Polemica sulle norme nel tennis. "Da noi iniezioni proibite. Hai male? Ti fermi"

Infiltrazioni a Nadal. I ciclisti: "Lui sì, noi no"

È probabile che si possa essere uguali solo davanti a Dio, per il resto mettiamoci una croce sopra: c'è chi è più uguale di altri. È il caso di Rafa Nadal, l'immenso e sempiterno campione maiorchino, fresco del suo quattordicesimo Roland Garros, dicasi quattordici, per un totale di ventidue grandi slam, che è stato argomento sulle colonne de l'Equipe di alcune considerazioni da parte di due ciclisti professionisti.

È probabile che Nadal sia unico e forsanche irripetibile, ma di certo il suo essere professionista è diverso dagli altri. Badate bene, nulla da imputare al fuoriclasse spagnolo: lui fa quello che i regolamenti gli consentono di fare, ma è altrettanto vero che in un mondo di professionisti, c'è chi è più tutelato di altri. Non mi riferisco alle camere ipobariche utilizzate nel mondo da tutti gli atleti del globo e vietate solo in Italia, ma a una semplice pratica come una infiltrazione di cortisone.

Nel ciclismo, sport che seguiamo da più di trenta anni, questo non è consentito. Per la serie: stai male? Bene, ti ritiri e vai a casa a curarti come qualsiasi mortale. Nel tennis, non è così. Nadal può essere Nadal non solo perché ha una testa pazzesca e una forza brutale, ma perché può ricorrere a pratiche (nel ciclismo vige la no needle policy, ndr) che in altri sport più restringenti e rigorosi, non è consentito.

Due giorni fa, su l'Equipe, è stato pubblicato un servizio sul campione maiorichino che ha eluso una domanda di una giornalista rea di avergli chiesto quante infiltrazioni avesse dovuto fare per arrivare al successo finale. Nadal, con grande serenità, ha risposto: «È meglio che tu non lo sappia».

Un dialogo normale per certi sport, un dialogo impossibile nel ciclismo. Thibaut Pinot, campione transalpino vincitore di un Lombardia, ha commentato ironicamente «gli eroi di oggi...», aggiungendo l'emoticon con la faccina perplessa.
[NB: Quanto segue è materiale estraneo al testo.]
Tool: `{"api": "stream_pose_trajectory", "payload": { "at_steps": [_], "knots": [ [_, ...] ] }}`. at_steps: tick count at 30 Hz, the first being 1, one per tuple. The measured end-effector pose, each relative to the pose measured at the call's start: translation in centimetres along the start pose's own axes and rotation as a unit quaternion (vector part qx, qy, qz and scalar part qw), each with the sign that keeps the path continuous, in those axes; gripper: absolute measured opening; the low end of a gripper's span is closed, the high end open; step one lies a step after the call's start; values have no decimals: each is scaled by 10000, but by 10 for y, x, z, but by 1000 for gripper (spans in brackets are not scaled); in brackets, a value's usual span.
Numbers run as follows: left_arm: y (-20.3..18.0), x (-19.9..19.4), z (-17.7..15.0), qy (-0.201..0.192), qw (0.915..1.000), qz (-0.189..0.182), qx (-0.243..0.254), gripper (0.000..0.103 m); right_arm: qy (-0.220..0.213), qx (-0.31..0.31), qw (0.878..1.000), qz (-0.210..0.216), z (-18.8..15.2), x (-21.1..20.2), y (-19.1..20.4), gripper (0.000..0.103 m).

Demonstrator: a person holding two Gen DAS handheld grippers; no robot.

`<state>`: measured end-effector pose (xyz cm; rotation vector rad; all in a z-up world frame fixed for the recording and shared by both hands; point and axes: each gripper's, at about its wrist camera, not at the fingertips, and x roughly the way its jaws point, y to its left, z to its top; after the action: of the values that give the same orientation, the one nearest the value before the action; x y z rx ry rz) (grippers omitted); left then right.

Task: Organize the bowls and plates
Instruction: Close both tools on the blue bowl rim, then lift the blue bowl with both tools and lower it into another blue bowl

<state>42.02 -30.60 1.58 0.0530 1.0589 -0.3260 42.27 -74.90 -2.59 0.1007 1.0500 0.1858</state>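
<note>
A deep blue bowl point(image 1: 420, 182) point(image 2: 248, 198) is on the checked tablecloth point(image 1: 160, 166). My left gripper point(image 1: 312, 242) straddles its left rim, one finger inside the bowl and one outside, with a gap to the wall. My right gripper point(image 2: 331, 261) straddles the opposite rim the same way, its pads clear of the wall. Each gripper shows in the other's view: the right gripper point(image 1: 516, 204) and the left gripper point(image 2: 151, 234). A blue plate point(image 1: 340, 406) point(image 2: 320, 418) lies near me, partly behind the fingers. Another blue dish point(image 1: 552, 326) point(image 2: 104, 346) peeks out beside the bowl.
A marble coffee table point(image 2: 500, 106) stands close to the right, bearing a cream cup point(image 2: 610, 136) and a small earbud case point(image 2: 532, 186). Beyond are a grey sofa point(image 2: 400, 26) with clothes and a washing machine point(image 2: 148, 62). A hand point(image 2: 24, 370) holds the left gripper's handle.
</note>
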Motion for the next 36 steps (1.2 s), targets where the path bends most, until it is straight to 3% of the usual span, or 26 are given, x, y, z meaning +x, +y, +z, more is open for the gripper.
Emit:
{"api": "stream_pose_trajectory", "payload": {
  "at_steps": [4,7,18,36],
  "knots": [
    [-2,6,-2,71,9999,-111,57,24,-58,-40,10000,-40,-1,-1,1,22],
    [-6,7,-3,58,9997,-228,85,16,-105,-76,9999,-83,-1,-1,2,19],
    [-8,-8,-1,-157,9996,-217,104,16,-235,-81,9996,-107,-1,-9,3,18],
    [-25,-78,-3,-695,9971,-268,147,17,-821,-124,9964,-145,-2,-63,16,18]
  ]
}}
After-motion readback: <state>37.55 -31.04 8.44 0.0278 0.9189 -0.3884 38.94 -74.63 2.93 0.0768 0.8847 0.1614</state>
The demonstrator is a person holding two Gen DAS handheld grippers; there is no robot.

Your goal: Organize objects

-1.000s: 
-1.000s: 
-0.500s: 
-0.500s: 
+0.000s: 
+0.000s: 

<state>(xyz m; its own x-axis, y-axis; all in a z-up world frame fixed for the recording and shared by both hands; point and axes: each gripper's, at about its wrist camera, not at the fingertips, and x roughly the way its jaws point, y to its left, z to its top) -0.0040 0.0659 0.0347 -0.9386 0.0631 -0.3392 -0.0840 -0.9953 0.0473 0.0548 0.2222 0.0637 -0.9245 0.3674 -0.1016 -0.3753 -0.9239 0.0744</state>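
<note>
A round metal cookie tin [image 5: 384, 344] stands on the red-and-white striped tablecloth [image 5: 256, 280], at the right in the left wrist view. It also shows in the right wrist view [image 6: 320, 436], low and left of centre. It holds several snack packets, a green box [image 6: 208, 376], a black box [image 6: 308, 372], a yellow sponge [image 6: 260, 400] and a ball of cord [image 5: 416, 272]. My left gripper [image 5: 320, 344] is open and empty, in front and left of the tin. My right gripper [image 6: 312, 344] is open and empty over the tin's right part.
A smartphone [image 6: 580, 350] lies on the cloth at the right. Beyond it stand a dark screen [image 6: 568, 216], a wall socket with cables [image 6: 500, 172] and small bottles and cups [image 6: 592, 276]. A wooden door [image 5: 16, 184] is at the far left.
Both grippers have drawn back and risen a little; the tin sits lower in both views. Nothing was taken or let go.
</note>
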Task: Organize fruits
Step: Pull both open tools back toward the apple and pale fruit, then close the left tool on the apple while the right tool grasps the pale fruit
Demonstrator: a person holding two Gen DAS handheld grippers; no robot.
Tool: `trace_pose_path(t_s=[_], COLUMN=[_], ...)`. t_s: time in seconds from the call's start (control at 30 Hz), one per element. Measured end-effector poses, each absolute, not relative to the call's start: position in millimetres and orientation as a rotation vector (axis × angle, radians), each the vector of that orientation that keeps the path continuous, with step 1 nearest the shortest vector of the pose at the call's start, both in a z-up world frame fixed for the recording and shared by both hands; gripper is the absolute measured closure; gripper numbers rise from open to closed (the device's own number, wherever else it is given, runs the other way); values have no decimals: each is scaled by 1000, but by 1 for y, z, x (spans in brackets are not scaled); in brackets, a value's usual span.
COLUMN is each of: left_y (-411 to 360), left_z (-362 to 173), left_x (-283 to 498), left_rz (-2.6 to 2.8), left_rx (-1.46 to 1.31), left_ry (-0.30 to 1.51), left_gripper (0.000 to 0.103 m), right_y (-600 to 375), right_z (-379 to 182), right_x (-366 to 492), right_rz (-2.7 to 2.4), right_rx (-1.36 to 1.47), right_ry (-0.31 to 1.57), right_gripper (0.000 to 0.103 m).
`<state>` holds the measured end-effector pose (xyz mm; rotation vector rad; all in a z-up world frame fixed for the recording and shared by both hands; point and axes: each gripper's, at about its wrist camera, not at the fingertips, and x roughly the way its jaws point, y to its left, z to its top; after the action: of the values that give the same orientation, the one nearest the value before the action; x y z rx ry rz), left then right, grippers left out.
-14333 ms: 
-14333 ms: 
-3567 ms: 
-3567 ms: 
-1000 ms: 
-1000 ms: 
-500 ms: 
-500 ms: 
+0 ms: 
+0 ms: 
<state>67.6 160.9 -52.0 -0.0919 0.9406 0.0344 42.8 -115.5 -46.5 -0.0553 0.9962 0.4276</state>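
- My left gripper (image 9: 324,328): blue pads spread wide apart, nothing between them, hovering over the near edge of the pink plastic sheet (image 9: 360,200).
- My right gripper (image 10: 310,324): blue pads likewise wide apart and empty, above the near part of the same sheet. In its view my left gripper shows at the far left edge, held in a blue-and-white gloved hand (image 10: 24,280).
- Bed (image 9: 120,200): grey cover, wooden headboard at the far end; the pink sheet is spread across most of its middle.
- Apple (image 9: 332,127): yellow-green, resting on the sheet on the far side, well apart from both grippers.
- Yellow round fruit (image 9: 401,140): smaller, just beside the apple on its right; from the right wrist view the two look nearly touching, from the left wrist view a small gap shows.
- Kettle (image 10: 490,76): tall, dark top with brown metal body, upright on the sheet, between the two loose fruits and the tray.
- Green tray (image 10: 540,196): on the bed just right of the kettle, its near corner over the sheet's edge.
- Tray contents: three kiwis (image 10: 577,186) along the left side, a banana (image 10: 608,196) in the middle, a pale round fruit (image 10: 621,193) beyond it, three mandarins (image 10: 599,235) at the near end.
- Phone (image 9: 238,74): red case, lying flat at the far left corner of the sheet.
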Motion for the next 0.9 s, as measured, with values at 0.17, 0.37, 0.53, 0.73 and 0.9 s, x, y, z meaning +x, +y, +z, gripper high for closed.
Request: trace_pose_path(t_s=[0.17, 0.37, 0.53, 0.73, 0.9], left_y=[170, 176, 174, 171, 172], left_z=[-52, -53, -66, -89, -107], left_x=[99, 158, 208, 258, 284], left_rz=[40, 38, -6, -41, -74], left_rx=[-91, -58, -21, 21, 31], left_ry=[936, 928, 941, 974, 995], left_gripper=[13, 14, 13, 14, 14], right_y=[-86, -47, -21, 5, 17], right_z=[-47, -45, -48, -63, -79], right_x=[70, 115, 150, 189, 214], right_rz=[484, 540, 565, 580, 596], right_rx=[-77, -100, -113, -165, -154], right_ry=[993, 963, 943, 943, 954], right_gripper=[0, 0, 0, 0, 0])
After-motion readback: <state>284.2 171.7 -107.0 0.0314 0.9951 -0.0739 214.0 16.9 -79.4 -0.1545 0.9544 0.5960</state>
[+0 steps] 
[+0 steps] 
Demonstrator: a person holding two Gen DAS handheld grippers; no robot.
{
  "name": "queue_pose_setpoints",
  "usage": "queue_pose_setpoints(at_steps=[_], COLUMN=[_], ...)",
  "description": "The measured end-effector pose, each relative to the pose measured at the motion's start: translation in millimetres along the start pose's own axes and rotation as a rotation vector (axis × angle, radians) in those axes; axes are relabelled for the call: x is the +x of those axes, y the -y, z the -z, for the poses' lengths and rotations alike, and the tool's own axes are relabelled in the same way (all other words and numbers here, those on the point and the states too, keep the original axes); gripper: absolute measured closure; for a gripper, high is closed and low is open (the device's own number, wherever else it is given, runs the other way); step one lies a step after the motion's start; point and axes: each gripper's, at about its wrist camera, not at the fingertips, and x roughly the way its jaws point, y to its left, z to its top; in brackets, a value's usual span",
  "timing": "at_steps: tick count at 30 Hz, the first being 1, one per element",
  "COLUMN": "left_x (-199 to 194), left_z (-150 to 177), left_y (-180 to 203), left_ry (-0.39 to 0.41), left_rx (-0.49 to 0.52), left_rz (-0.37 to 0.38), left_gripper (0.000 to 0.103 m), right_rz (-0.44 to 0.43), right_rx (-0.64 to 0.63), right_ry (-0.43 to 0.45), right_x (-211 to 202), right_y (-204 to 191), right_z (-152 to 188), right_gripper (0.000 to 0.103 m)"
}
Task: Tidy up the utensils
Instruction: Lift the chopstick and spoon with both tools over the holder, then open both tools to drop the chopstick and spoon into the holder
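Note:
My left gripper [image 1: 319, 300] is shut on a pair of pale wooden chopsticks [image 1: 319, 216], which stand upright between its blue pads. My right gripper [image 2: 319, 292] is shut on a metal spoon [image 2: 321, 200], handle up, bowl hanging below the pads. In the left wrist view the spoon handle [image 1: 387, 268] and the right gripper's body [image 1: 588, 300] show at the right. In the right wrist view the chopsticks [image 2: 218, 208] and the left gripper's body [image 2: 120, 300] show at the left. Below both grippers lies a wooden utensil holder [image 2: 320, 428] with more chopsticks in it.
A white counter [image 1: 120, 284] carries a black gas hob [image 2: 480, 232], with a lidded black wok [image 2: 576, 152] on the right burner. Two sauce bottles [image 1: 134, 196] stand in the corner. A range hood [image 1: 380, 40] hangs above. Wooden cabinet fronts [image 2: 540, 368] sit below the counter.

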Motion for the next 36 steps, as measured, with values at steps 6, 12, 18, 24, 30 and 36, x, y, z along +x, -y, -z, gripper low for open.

E Guillaume Martin, fresco di Giro chiuso in 14ª posizione, è andato ancora più a fondo in una intervista concessa a l'Equipe: «Quello che ha fatto Nadal sarebbe stato impossibile nel ciclismo. Se si è malati o infortunati, non si corre, mi sembra solo che sia buon senso. Per diverse ragioni: primo, per la salute degli atleti. A lungo andare non sono sicuro che queste pratiche facciano bene alla caviglia di Nadal (ieri ha iniziato ad un primo trattamento con radiofrequenza pulsata, ndr).

In secondo luogo, i farmaci e ancor di più le infiltrazioni non solo hanno un effetto curativo: quindi mi sembra molto borderline». Nadal può!